Building classes

Building classifications under the National Construction Code (NCC) are as follows:

illustration of a Class 1 building

Class 1

Domestic or residential buildings – single, standalone single houses and horizontally attached houses, such as terrace houses, row houses or townhouses. This class includes two sub-classifications:

  • Class 1a – a single dwelling or one of a group of attached dwellings, e.g. a terrace house
  • Class 1b – a boarding house, guest house or hostel with a floor area less than 300 m2.
illustration of a Class 2 building

Class 2

Domestic apartment buildings – a building containing two or more sole-occupancy units where people live above, beside or below each other. This class may also include single-storey attached dwellings with a common space below, such as a carpark.

illustration of a Class 3 building

Class 3

Residential buildings other than a Class 1 or Class 2 building providing long-term or transient accommodation for a number of unrelated persons. For example:

  • boarding house
  • hotel, motel or guest house
  • hostel or backpackers
  • student accommodation or workers’ quarters
  • residential care building.
illustration of a Class 4 building

Class 4

A single domestic dwelling within a building of non-residential nature (that is, a Class 5 to Class 9 building). For example, a caretaker’s residence within a hospital.

illustration of a Class 5 building

Class 5

Office buildings for professional and/or commercial purposes, such as offices for government agencies, accountants or lawyers.

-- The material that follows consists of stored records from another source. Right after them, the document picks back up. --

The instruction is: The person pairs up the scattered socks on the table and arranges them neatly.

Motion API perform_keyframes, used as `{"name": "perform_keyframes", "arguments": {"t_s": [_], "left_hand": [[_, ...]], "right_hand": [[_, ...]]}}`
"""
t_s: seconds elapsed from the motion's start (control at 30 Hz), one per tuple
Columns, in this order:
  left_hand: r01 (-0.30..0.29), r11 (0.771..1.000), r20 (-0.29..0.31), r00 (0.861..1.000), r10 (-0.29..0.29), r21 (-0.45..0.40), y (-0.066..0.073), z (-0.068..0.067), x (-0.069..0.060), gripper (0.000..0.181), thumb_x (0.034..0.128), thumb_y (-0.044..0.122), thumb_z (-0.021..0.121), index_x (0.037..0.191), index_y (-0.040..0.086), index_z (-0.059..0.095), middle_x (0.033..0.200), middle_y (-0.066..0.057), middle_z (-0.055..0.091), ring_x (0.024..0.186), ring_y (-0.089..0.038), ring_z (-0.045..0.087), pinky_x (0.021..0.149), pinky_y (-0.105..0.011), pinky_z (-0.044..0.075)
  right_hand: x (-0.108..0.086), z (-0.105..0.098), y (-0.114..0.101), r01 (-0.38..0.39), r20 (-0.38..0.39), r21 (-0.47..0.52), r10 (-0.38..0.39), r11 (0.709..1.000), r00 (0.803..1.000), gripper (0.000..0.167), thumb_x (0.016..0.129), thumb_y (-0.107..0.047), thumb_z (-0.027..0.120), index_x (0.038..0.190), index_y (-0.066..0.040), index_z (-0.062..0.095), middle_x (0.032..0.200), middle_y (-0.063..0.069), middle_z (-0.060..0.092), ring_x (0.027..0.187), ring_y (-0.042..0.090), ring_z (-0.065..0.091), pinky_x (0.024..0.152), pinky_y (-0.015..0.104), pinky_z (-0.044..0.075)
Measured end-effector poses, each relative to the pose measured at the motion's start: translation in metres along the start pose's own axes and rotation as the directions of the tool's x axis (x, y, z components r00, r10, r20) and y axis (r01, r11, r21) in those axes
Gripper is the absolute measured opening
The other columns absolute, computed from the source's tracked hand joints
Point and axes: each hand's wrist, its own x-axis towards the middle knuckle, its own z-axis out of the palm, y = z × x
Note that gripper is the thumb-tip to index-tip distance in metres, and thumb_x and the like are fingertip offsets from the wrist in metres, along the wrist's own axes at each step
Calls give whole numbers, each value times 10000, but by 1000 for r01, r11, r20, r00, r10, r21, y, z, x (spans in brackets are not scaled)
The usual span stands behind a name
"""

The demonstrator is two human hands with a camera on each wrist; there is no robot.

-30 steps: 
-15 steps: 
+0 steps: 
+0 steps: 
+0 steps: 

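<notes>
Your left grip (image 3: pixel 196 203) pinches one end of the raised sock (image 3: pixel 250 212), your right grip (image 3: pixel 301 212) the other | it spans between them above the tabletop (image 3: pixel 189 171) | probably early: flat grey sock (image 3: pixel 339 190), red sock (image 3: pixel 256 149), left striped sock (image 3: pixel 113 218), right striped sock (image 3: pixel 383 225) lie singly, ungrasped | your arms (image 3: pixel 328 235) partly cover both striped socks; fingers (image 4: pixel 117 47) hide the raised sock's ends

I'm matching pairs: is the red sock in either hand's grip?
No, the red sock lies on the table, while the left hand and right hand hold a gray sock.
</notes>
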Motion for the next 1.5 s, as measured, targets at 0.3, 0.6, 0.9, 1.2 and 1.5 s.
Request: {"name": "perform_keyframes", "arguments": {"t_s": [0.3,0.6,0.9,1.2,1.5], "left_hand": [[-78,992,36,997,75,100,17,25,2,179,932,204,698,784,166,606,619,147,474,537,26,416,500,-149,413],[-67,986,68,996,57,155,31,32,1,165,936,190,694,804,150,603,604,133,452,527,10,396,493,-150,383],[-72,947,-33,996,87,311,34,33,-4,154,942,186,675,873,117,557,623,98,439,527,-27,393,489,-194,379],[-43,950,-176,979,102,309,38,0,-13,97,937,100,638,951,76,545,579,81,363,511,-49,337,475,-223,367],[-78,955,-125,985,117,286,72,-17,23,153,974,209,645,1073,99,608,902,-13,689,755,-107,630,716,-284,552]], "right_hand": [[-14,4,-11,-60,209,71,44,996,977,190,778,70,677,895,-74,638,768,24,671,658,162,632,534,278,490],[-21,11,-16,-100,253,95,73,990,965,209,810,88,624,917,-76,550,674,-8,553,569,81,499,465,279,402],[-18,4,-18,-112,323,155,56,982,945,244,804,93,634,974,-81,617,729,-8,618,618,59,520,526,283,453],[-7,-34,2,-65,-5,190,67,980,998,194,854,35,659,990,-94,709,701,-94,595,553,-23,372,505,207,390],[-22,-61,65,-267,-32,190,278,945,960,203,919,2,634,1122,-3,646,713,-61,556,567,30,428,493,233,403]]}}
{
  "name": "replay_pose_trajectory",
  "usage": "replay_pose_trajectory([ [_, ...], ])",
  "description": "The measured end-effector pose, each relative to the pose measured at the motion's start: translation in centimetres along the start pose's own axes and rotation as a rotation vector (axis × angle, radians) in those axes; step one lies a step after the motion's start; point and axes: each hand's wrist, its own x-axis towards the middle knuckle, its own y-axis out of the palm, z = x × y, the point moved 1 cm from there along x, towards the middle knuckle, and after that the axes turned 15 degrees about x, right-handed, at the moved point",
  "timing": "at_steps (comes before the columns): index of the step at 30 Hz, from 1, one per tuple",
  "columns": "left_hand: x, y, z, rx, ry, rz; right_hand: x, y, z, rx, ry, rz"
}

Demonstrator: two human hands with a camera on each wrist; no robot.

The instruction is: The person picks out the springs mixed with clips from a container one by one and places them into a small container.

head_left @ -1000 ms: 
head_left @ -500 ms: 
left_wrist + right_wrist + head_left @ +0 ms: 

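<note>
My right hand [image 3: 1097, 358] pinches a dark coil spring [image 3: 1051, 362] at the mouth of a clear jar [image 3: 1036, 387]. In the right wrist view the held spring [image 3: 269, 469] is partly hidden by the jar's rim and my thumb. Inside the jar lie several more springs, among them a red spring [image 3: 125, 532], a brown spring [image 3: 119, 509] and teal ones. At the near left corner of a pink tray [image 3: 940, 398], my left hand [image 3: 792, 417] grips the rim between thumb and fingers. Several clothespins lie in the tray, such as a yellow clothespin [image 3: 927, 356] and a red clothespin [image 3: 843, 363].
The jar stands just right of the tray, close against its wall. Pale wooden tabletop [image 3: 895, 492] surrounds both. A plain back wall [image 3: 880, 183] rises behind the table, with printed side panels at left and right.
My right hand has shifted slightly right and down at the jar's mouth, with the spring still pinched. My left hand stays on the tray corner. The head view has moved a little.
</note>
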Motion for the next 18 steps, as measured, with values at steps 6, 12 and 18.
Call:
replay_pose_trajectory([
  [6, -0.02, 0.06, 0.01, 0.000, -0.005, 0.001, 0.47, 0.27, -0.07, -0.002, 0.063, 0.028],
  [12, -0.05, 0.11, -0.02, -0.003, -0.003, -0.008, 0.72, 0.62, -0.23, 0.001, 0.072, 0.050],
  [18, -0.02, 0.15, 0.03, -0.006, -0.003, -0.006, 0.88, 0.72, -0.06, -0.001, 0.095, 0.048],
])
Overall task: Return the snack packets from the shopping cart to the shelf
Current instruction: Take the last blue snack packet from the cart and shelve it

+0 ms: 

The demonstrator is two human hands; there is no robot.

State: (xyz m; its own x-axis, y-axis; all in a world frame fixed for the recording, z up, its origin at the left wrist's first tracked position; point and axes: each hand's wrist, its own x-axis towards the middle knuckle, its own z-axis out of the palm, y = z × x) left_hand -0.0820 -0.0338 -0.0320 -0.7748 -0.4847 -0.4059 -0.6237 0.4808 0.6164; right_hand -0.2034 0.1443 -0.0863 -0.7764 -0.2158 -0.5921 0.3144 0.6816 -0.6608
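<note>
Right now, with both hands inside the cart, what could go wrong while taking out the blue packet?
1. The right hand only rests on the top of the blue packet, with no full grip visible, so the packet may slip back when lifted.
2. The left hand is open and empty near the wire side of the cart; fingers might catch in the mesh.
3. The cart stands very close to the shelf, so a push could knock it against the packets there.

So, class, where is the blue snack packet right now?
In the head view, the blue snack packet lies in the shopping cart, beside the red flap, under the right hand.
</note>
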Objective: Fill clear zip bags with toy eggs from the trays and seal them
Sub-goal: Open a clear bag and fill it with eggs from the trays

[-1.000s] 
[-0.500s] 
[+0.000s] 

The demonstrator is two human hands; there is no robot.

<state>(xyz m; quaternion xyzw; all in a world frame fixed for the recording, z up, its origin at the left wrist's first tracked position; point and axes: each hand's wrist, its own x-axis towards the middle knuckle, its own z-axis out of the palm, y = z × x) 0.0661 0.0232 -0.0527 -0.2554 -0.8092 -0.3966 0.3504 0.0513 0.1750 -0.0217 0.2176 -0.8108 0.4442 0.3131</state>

illustration of a Class 6 building

Class 6

Buildings where retail goods are sold or services are supplied to the public, such as shops or restaurants. This class may include:

  • hairdressing salon
  • public laundry
  • shopping centre
  • funeral parlour
  • showroom.
illustration of a Class 7 building

Class 7

Buildings including carparks, warehouses or storage buildings. This class includes two sub-classifications:

  • Class 7a – carparks
  • Class 7b – warehouses, storage buildings or buildings for the display of wholesale goods.
illustration of a Class 8 building

Class 8

Factories – buildings used for production, assembling, altering, packing, cleaning etc. of goods or produce. This class may also include:

  • mechanic’s workshop
  • abattoir
  • laboratory.
illustration of a Class 9 building

Class 9

Public buildings – includes three sub-classifications:

  • Class 9a – healthcare buildings such as hospitals and day surgery clinics
  • Class 9b – buildings where people assemble for social, political, theatrical, religious or civic purposes, e.g. schools, universities, sports facilities, night clubs
  • Class 9c – aged care facilities.
illustration of a Class 10 building

Class 10

Non-habitable structures – includes three sub-classifications:

  • Class 10a – sheds, carports, private garages
  • Class 10b – fences, masts, antennas, retaining walls
  • Class 10c – private bushfire shelter.

Please note: Buildings can have mixed uses or be designed to serve multiple purposes. Refer to the National Construction Code for further information.